Im Zusammenhang mit der Wahrheit läuft parallel die Frage: Was weiß ich? Es geht also um Wissen und Wissen kann man als eine leere Täuschung betrachten. Das interessante dabei ist, das nur Täuschungen funktionieren - weil sie in ein Verhältnis gesetzt werden können (man kann sich in etwas über etwas täuschen). Deswegen glaube ich, dass man eigentlich nur von Irrtümern ausgehen kann, aber nie von der Wahrheit selbst.
Ich kann mir gar nicht vorstellen, was Wahrheit genau sein soll und ich glaube fast nicht daran, das man aktiv nach ihr suchen kann - vielleicht eher, dass sie sich in seltenen Fällen spontan zeigt?
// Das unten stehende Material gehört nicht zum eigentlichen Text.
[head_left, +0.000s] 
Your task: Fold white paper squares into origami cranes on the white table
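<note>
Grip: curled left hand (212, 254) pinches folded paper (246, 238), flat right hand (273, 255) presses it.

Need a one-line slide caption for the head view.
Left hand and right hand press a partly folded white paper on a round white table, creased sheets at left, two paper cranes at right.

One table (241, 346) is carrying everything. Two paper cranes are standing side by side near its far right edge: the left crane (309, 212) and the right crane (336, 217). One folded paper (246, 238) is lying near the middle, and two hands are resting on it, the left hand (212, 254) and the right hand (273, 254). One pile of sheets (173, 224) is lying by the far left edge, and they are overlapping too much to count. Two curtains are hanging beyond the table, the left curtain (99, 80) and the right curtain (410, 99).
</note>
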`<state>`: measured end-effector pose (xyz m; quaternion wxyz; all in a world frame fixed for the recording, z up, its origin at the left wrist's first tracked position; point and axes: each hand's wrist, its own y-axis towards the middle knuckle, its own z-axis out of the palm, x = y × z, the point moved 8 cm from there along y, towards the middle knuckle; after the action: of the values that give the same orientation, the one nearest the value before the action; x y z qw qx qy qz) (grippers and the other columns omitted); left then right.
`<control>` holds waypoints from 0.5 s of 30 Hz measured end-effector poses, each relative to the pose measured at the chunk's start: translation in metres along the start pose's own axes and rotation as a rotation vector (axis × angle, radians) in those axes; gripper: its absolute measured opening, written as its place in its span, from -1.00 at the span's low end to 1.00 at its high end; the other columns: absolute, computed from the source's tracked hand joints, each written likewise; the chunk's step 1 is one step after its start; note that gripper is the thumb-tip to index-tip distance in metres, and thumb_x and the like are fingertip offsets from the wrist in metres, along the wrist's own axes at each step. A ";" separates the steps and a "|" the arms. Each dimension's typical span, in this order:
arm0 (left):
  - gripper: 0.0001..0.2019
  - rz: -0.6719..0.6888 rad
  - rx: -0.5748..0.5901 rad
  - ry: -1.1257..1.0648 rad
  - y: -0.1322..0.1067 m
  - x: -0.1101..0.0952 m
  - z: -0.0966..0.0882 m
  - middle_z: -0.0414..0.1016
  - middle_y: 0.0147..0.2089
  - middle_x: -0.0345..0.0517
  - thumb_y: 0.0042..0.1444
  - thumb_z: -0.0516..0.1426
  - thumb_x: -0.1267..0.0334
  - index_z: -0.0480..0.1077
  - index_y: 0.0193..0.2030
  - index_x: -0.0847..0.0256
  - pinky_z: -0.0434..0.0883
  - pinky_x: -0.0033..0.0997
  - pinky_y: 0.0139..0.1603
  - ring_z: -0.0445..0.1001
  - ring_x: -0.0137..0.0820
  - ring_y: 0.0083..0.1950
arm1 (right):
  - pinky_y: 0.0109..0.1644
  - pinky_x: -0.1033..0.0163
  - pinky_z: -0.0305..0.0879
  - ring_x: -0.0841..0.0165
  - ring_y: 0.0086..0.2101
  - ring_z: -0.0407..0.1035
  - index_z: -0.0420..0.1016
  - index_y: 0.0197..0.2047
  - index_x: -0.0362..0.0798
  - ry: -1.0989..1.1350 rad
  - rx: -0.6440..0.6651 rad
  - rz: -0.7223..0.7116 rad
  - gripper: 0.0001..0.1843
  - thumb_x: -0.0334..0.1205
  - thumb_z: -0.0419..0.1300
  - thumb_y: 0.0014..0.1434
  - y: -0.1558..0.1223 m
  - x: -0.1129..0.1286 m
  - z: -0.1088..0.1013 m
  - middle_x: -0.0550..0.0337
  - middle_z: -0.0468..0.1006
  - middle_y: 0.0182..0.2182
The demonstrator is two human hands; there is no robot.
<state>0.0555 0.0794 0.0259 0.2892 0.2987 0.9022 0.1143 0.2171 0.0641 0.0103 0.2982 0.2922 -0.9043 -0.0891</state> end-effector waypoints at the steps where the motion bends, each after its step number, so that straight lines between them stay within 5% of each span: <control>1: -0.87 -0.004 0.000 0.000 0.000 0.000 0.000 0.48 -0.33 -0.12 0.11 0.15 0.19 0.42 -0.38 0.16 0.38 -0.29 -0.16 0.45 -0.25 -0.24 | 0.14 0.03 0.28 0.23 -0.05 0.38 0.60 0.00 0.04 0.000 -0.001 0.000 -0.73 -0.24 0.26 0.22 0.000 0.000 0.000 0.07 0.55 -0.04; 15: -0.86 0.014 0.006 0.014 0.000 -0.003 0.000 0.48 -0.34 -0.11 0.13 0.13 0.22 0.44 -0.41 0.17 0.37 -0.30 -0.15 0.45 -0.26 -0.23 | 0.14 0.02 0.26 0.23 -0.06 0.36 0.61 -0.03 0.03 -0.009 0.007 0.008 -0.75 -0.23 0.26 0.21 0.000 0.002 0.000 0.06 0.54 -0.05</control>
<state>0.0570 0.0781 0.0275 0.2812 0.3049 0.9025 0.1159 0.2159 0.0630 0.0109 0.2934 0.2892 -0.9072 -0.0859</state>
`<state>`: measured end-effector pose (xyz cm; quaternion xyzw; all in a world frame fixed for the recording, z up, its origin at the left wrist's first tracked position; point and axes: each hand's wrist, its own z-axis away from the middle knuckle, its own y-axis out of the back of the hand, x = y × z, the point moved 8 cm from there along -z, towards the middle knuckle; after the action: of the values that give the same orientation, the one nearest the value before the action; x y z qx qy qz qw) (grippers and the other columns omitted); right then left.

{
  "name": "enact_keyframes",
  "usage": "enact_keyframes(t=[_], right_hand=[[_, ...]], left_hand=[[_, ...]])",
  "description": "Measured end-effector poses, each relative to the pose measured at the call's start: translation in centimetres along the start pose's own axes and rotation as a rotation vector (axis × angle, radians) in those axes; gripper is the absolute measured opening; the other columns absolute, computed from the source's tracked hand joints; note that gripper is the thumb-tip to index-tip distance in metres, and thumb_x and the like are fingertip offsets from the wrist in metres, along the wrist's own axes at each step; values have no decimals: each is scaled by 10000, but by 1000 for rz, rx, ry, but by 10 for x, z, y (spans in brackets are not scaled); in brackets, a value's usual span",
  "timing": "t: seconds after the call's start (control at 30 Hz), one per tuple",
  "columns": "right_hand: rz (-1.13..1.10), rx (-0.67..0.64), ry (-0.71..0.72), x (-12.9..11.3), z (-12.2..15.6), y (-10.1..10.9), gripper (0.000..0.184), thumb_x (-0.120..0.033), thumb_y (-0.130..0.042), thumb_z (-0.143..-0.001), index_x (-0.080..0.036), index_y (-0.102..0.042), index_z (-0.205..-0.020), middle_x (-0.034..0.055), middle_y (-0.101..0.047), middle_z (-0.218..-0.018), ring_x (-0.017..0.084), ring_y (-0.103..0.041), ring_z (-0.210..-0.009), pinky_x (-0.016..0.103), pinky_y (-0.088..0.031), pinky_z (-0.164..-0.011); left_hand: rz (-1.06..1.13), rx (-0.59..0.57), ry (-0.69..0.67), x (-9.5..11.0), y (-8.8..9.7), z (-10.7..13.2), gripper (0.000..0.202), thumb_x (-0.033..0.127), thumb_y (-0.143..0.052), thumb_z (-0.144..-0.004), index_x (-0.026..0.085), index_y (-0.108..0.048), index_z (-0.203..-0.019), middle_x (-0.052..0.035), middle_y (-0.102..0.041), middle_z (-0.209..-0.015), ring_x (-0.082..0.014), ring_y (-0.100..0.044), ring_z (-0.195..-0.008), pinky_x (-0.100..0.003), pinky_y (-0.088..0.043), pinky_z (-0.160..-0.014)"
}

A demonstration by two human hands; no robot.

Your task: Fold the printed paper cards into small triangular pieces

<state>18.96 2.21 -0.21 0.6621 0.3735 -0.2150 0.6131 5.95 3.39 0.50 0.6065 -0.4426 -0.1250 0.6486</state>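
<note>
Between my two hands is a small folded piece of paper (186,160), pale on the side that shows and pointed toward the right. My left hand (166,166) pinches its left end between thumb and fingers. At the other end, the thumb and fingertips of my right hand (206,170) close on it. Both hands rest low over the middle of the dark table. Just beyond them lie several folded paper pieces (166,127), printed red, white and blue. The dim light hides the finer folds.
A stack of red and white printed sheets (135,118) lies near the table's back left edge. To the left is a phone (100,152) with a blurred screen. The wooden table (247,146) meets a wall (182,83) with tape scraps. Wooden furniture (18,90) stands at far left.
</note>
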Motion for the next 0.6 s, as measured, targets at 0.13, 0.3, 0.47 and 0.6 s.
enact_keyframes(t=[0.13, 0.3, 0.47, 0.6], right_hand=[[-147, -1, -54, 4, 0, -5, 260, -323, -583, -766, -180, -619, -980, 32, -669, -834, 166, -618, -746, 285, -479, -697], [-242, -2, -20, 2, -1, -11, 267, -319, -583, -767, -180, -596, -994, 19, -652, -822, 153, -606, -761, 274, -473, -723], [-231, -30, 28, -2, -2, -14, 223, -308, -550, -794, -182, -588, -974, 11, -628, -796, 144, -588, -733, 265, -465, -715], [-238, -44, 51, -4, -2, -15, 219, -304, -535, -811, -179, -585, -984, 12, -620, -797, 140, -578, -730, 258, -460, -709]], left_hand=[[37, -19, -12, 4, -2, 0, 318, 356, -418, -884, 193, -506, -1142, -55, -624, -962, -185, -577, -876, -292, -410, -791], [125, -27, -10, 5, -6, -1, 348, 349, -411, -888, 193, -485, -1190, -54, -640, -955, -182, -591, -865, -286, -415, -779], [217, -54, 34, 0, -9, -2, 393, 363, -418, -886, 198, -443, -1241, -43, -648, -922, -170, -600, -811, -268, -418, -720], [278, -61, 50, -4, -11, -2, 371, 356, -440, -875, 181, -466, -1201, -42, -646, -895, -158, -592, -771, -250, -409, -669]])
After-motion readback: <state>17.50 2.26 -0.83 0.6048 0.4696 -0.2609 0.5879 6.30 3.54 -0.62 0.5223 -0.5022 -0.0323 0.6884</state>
Womit man aber arbeiten kann, das sind Irrtümer, Täuschungen, Lügen usw.
Ich finde es sehr weise, dass Nietzsche diese Frage offen gelassen hat. Nur weil man bestimmte Fragen stellen kann, bedeutet dass ja nicht zwangsläufig, dass es eine allgemeingültige Antwort darauf gibt.

Bei Schopenhauer habe ich eine treffende Beschreibung über die Wahrheit gelesen, die mir bis heute noch sehr gut gefällt: "Die Wahrheit ist keine Dirne, die sich denen an den Hals wirft, welche ihrer nicht begehren: Vielmehr ist sie eine so spröde Schöne, dass selbst wer ihr alles opfert, noch nicht ihrer Gunst gewiss sein darf.